_What to do_
Pick out and copy every line below that has the word "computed".

Items listed in a dataset
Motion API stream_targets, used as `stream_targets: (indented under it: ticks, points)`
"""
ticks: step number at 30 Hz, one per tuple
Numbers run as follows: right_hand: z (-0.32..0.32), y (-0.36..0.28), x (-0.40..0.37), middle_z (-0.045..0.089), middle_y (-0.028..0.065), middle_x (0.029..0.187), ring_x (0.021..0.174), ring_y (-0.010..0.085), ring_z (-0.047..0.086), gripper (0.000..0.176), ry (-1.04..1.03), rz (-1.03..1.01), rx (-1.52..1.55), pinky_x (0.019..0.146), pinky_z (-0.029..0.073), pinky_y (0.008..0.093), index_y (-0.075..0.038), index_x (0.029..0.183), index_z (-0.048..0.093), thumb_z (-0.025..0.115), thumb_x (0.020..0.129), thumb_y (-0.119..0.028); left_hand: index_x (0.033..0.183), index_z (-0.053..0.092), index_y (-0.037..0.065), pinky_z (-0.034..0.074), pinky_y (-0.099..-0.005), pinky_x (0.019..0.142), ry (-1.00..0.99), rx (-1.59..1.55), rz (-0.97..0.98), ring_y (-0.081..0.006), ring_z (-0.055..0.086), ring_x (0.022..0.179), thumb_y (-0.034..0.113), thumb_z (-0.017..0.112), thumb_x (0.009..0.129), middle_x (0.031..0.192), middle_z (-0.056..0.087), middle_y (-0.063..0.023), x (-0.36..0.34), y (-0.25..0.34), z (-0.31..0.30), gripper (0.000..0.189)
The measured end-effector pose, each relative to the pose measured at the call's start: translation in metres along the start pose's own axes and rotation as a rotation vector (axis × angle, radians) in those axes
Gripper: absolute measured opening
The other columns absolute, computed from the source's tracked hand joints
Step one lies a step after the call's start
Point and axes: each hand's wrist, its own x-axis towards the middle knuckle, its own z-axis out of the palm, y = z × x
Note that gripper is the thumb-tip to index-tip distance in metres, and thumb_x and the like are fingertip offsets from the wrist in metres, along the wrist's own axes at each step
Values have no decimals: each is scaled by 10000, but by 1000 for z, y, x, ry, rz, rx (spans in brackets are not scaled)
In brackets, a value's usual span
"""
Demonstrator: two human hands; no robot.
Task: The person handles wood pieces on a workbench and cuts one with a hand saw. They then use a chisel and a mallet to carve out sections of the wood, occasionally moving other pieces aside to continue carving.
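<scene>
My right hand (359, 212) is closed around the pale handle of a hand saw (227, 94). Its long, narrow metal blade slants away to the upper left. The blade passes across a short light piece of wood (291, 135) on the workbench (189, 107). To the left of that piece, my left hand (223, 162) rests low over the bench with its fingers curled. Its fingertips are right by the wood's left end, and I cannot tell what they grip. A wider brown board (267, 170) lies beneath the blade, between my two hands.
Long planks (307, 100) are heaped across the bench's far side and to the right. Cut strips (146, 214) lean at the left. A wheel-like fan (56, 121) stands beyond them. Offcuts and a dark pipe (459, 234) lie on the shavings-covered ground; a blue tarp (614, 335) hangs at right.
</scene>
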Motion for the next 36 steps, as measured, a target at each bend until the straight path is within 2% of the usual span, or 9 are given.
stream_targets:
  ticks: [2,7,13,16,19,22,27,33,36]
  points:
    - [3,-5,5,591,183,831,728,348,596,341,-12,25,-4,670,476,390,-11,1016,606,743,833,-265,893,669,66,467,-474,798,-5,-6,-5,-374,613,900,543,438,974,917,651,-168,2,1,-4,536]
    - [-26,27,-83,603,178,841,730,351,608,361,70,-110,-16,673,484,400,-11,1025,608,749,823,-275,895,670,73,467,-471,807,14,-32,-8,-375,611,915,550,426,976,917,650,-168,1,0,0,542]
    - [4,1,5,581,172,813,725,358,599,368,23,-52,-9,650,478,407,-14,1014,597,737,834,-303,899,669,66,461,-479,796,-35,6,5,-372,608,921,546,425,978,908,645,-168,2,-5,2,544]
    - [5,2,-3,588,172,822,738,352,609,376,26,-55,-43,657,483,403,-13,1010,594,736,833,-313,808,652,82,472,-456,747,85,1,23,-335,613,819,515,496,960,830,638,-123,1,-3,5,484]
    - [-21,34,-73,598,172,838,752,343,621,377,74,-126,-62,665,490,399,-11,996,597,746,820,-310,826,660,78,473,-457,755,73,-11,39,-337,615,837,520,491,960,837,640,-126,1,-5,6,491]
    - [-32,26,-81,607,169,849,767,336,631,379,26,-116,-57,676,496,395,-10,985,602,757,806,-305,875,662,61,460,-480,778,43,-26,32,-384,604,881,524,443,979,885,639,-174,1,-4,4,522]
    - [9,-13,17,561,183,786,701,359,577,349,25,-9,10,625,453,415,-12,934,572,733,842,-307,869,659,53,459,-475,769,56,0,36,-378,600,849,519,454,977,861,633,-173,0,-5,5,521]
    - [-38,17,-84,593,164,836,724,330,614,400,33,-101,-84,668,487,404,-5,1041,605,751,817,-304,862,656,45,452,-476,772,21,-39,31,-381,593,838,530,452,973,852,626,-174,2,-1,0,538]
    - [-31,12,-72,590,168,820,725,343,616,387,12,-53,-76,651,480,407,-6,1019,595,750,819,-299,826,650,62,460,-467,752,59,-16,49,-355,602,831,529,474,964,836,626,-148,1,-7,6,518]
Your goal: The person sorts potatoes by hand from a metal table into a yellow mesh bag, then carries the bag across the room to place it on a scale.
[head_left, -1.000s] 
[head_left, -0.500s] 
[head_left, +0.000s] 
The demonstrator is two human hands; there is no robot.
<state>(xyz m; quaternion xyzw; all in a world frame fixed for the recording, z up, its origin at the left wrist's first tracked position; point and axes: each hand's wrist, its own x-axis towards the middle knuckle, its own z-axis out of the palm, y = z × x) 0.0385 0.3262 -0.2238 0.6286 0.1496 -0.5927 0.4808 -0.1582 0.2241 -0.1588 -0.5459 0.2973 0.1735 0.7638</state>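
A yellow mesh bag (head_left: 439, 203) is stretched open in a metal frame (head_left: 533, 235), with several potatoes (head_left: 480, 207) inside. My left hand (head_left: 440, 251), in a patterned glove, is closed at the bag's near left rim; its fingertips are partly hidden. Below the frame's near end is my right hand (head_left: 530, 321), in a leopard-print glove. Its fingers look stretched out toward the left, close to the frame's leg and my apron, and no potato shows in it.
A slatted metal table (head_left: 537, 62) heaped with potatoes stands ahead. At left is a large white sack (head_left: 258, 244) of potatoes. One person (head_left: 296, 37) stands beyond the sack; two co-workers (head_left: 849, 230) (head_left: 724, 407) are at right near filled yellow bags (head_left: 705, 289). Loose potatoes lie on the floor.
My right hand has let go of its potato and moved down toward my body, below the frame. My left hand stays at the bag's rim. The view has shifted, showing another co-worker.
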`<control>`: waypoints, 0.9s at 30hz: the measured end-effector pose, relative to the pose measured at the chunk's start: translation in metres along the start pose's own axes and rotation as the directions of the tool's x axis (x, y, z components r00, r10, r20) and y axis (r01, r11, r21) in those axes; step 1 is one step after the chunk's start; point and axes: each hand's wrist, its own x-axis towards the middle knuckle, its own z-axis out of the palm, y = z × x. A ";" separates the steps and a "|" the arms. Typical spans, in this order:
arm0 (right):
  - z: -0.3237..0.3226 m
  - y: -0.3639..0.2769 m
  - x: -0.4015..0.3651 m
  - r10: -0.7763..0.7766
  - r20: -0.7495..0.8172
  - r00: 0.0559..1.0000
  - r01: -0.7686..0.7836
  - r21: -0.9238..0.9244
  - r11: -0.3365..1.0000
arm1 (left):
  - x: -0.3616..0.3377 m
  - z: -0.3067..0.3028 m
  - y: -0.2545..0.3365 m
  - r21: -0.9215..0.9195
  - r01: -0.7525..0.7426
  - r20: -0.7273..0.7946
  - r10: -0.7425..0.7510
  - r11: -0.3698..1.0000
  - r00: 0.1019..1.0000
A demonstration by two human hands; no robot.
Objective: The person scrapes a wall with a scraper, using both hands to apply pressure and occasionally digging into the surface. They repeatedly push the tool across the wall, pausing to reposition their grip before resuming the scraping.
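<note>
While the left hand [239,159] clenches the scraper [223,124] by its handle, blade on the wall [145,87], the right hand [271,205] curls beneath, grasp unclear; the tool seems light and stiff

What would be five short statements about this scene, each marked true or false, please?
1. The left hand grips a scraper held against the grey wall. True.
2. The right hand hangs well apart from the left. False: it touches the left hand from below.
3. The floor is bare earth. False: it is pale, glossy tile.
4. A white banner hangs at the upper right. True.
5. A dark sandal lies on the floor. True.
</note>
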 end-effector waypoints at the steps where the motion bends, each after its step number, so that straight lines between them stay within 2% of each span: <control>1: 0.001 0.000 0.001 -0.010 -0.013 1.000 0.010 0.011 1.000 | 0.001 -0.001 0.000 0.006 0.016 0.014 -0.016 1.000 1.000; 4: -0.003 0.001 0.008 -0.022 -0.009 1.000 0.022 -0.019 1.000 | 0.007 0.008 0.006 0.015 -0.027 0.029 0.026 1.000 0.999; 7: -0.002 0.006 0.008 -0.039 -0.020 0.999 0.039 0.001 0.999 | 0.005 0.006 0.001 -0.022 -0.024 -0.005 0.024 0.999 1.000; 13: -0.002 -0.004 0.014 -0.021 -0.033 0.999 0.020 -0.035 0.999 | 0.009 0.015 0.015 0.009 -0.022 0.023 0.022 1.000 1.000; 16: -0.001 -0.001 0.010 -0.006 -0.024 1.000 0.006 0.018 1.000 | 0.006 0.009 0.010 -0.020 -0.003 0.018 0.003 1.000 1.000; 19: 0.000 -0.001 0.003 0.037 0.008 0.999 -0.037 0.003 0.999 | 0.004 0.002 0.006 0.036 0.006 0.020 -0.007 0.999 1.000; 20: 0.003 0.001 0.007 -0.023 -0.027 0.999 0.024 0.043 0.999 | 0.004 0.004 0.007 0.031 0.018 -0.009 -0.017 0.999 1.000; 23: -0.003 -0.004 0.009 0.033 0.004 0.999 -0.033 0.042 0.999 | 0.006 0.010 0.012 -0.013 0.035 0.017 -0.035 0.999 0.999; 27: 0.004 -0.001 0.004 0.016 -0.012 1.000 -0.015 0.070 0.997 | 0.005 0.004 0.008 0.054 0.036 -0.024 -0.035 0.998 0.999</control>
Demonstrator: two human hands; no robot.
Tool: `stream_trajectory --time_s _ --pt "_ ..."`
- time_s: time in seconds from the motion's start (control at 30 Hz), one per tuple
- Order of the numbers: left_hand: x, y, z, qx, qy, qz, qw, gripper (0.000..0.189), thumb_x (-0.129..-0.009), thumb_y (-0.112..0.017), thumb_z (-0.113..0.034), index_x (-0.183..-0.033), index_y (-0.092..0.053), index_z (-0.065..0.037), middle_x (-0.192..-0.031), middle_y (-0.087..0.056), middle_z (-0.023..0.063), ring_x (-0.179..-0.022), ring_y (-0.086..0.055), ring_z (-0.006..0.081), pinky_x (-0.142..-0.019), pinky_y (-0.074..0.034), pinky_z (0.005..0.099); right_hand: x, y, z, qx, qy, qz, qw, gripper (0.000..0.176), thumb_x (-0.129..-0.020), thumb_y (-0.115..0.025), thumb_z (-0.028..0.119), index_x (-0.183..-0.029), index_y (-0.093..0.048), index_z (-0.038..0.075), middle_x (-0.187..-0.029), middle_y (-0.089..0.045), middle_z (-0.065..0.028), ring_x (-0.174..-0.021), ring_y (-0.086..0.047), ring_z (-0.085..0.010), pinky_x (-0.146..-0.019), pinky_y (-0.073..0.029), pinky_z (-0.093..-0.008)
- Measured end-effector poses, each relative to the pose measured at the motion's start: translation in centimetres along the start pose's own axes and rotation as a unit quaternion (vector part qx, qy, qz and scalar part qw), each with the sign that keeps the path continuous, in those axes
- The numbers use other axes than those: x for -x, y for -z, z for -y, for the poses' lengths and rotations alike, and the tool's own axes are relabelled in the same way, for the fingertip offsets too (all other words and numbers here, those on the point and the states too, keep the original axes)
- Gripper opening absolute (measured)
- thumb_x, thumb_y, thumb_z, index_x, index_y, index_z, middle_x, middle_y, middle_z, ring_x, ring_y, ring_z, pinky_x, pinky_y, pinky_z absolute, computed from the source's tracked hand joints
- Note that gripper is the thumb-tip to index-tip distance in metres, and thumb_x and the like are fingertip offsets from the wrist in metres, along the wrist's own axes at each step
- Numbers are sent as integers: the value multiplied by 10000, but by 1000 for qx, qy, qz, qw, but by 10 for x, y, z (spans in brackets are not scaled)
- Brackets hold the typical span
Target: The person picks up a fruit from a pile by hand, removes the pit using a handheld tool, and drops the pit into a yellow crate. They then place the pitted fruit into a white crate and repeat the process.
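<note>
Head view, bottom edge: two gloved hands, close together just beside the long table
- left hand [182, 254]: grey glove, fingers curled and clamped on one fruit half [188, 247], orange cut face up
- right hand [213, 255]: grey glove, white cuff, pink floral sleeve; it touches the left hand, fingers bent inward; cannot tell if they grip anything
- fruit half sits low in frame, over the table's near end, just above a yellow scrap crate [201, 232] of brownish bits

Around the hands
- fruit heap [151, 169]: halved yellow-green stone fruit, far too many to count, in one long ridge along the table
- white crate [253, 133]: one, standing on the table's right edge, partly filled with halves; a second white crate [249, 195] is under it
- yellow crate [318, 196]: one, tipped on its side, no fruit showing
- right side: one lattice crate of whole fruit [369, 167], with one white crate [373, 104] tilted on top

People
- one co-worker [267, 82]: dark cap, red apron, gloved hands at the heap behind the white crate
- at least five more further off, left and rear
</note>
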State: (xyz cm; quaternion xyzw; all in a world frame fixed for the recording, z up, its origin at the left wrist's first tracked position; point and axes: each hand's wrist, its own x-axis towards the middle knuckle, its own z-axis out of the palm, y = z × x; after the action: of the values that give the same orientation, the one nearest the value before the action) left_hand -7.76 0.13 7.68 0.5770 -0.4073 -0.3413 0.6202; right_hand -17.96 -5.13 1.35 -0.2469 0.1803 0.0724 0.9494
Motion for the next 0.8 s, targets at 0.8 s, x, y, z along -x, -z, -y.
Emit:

_Response area_
The other columns absolute, computed from the source's tracked hand joints
- thumb_x, thumb_y, thumb_z, index_x, index_y, index_z, middle_x, middle_y, middle_z, ring_x, ring_y, ring_z, pinky_x, pinky_y, pinky_z absolute, computed from the source's tracked hand joints

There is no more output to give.